_Work item_
With the pictures left out, transcribe exactly the lines from the one with "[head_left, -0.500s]" through the end of the data.

_The data_
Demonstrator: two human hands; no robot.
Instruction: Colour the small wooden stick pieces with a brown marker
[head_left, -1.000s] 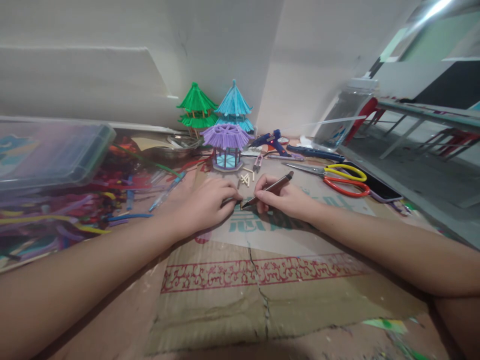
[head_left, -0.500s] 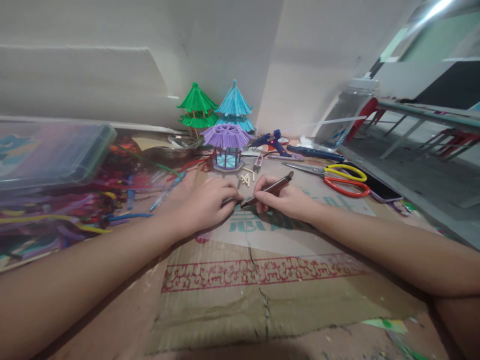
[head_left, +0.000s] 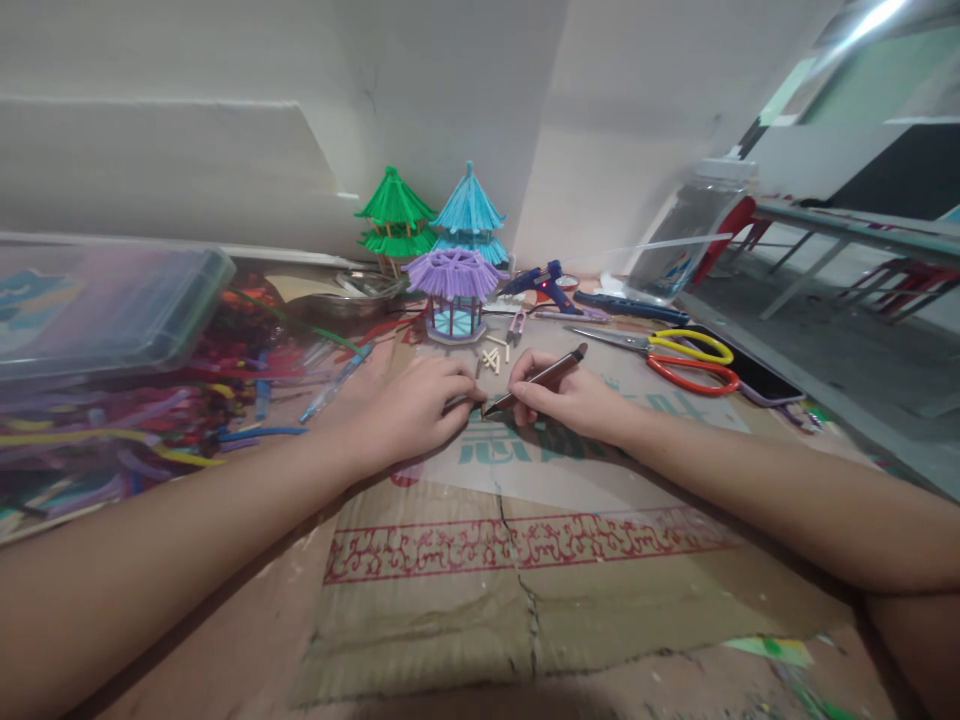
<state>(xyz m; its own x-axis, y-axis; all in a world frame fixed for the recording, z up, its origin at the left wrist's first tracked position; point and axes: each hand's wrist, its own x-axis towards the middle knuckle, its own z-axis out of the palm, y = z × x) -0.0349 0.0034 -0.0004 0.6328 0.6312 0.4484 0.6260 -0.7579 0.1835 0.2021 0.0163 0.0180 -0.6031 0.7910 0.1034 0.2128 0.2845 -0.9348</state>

_Task answer_
[head_left, -0.500s] 
[head_left, +0.000s] 
<state>(xyz m; its own x-axis, y-axis; all in a world frame fixed for the recording, z up, its origin at the left wrist's first tracked position; point and axes: each hand's wrist, its own x-axis towards the middle knuckle, its own z-axis out of the palm, y = z × x) -0.0349 0.0034 -0.0004 0.6328 0.6312 0.4484 0.6260 -0.7579 0.1835 0.2021 0.0163 0.0180 -0.6031 0.7910 0.1034 0.2128 0.2845 -0.9348</state>

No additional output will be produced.